**Problem description**
Every line of the data is to be output verbatim.

....................

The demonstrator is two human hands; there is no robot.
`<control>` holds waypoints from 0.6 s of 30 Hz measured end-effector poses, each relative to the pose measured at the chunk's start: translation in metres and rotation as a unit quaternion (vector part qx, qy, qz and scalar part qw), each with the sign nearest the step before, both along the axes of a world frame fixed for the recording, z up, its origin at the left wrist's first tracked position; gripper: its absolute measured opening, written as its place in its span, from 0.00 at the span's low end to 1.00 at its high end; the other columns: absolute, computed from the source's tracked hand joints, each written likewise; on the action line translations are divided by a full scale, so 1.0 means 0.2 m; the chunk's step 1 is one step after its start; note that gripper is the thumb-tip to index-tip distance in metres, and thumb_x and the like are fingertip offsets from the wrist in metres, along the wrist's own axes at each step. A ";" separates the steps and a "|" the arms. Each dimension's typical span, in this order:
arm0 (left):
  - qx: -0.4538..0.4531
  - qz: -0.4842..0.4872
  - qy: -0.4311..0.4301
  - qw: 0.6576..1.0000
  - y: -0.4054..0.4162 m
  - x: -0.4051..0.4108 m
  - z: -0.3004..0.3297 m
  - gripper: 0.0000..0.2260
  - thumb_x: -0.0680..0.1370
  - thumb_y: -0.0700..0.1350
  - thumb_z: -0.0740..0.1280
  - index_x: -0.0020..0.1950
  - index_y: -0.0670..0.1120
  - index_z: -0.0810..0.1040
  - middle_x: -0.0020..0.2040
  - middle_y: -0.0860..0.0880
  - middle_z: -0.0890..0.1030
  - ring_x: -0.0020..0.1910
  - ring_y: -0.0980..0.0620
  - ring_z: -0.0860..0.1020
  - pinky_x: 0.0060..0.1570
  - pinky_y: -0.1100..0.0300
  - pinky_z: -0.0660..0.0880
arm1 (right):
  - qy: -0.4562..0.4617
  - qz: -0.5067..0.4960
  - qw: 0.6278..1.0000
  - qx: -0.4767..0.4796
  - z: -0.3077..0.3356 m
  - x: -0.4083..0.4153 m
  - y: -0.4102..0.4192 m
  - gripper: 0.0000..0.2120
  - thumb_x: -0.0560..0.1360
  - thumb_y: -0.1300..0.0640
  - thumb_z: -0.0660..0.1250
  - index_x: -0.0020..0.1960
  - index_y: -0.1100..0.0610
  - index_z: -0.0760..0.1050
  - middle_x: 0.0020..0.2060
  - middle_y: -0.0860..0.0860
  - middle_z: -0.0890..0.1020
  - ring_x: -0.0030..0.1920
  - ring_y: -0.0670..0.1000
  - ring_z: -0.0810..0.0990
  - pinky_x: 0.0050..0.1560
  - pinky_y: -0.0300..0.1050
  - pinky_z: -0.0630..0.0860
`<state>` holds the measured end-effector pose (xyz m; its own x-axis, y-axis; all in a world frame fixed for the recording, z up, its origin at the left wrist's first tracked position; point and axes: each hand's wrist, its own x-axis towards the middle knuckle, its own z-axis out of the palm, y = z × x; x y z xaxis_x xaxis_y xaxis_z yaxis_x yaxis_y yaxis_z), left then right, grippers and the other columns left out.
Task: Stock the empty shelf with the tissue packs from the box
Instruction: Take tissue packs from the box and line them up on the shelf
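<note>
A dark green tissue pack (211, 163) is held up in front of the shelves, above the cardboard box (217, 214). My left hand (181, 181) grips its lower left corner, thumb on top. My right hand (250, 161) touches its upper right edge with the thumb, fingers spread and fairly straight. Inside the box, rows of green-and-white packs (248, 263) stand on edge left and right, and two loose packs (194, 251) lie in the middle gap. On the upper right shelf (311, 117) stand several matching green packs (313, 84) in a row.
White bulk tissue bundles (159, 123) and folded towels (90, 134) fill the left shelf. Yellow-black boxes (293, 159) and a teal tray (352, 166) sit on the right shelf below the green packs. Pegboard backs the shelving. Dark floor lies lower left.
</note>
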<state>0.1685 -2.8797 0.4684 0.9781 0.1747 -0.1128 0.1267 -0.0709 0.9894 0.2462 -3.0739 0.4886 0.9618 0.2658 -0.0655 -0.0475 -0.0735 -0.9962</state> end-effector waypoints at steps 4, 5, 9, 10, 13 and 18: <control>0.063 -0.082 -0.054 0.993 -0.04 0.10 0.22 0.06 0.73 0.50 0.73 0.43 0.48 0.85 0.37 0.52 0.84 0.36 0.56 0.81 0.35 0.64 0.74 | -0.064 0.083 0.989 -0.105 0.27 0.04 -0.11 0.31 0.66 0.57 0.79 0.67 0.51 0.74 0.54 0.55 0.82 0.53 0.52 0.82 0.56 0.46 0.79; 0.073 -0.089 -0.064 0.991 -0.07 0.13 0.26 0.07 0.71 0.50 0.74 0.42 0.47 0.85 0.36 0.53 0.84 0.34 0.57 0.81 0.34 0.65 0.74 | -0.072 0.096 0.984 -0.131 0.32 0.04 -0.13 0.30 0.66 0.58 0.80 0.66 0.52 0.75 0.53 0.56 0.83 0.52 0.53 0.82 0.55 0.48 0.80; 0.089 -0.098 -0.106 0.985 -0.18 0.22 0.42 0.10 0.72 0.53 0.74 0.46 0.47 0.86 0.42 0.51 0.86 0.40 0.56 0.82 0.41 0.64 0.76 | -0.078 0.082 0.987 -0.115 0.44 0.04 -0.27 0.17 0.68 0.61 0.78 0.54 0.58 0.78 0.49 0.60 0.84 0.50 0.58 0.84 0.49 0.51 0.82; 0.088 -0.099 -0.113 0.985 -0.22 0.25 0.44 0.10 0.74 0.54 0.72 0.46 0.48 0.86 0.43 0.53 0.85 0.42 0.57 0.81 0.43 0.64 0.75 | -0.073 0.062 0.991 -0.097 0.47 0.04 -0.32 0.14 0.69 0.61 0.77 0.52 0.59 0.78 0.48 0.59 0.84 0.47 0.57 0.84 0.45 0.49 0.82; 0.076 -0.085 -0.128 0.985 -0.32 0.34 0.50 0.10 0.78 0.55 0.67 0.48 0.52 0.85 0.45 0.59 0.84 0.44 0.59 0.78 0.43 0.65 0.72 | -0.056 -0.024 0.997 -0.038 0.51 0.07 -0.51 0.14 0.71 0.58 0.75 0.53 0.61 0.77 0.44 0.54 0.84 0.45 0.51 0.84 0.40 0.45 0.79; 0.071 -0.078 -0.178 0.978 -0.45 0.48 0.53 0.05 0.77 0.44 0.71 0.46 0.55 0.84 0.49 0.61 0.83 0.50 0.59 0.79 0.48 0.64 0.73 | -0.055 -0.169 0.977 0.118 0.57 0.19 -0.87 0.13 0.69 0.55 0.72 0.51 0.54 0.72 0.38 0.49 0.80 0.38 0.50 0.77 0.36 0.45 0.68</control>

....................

**Task output**
The demonstrator is two human hands; there is no robot.
`<control>` holds waypoints from 0.6 s of 30 Hz measured end-effector poses, each relative to the pose measured at the chunk's start: translation in metres and rotation as a unit quaternion (vector part qx, qy, qz and scalar part qw), each with the sign nearest the step before, both along the axes of a world frame fixed for the recording, z up, its origin at the left wrist's first tracked position; gripper: its absolute measured opening, written as its place in its span, from 0.00 at the span's low end to 1.00 at its high end; the other columns: absolute, computed from the source's tracked hand joints, each written likewise; on the action line translations are divided by a full scale, so 1.0 means 0.2 m; the chunk's step 1 is one step after its start; note that gripper is the thumb-tip to index-tip distance in metres, and thumb_x and the like are fingertip offsets from the wrist in metres, along the wrist's own axes at each step. A ";" separates the steps and a "|" the arms. Each dimension's typical span, in this order:
arm0 (left):
  - qx: -0.4538..0.4531
  - qz: -0.4842..0.4872
  - qy: -0.4311..0.4301
  - qw: 0.6576..1.0000
  - y: -0.4054..0.4162 m
  - x: -0.4051..0.4108 m
  - z: -0.3004..0.3297 m
  - gripper: 0.0000..0.2260
  - thumb_x: -0.0680..0.1370
  - thumb_y: -0.0700..0.1350
  - thumb_z: -0.0740..0.1280
  - index_x: -0.0020..0.1950
  - index_y: -0.0670..0.1120
  - index_z: -0.0810..0.1040
  - middle_x: -0.0020..0.2040
  - middle_y: -0.0860..0.0880
  - middle_z: -0.0890..0.1030
  - ring_x: -0.0020..0.1910
  - ring_y: -0.0980..0.0620
  - ring_z: -0.0860..0.1020
  - pinky_x: 0.0060..0.1570
  - pinky_y: -0.1100..0.0300
  - pinky_z: -0.0660..0.0880
arm1 (right):
  - qy: -0.4562..0.4617
  - qz: -0.5067..0.4960
  - qw: 0.6278..1.0000
  - qx: -0.4767..0.4796
  - z: -0.3077..0.3356 m
  - x: -0.4083..0.4153 m
  - y: -0.4102..0.4192 m
  - gripper: 0.0000..0.2120
  - thumb_x: -0.0560..0.1360
  - thumb_y: -0.1300..0.0640
  - thumb_z: -0.0660..0.1250
  - index_x: -0.0020..0.1960
  - index_y: -0.1100..0.0610
  - index_z: -0.0760..0.1050
  - middle_x: 0.0020..0.2060
  - middle_y: -0.0860..0.0860
  - middle_z: -0.0890..0.1020
  - ring_x: -0.0030..0.1920
  - ring_y: -0.0670..0.1000
  - ring_z: -0.0810..0.0990
  - pinky_x: 0.0050..0.1560
  - pinky_y: -0.0300..0.1050
  - pinky_z: -0.0630..0.0860
`<state>` holds the measured end-effector pose (xyz m; its own x-axis, y-axis; all in a world frame fixed for the recording, z up, its origin at the left wrist's first tracked position; point and axes: each hand's wrist, its own x-axis towards the middle knuckle, its own z-axis out of the palm, y = z × x; x y z xaxis_x xaxis_y xaxis_z yaxis_x yaxis_y yaxis_z), left then right, grippers and the other columns left out.
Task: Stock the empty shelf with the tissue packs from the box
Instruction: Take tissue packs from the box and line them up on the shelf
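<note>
A dark green tissue pack (211, 163) is held up in front of the shelves, above the cardboard box (217, 214). My left hand (181, 181) grips its lower left corner, thumb on top. My right hand (250, 161) touches its upper right edge with the thumb, fingers spread and fairly straight. Inside the box, rows of green-and-white packs (248, 263) stand on edge left and right, and two loose packs (194, 251) lie in the middle gap. On the upper right shelf (311, 117) stand several matching green packs (313, 84) in a row.
White bulk tissue bundles (159, 123) and folded towels (90, 134) fill the left shelf. Yellow-black boxes (293, 159) and a teal tray (352, 166) sit on the right shelf below the green packs. Pegboard backs the shelving. Dark floor lies lower left.
</note>
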<state>0.1685 -2.8797 0.4684 0.9781 0.1747 -0.1128 0.1267 -0.0709 0.9894 0.2462 -3.0739 0.4886 0.9618 0.2658 -0.0655 -0.0475 -0.0735 -0.9962</state> end-effector waypoints at steps 4, 5, 9, 10, 13 and 18: <control>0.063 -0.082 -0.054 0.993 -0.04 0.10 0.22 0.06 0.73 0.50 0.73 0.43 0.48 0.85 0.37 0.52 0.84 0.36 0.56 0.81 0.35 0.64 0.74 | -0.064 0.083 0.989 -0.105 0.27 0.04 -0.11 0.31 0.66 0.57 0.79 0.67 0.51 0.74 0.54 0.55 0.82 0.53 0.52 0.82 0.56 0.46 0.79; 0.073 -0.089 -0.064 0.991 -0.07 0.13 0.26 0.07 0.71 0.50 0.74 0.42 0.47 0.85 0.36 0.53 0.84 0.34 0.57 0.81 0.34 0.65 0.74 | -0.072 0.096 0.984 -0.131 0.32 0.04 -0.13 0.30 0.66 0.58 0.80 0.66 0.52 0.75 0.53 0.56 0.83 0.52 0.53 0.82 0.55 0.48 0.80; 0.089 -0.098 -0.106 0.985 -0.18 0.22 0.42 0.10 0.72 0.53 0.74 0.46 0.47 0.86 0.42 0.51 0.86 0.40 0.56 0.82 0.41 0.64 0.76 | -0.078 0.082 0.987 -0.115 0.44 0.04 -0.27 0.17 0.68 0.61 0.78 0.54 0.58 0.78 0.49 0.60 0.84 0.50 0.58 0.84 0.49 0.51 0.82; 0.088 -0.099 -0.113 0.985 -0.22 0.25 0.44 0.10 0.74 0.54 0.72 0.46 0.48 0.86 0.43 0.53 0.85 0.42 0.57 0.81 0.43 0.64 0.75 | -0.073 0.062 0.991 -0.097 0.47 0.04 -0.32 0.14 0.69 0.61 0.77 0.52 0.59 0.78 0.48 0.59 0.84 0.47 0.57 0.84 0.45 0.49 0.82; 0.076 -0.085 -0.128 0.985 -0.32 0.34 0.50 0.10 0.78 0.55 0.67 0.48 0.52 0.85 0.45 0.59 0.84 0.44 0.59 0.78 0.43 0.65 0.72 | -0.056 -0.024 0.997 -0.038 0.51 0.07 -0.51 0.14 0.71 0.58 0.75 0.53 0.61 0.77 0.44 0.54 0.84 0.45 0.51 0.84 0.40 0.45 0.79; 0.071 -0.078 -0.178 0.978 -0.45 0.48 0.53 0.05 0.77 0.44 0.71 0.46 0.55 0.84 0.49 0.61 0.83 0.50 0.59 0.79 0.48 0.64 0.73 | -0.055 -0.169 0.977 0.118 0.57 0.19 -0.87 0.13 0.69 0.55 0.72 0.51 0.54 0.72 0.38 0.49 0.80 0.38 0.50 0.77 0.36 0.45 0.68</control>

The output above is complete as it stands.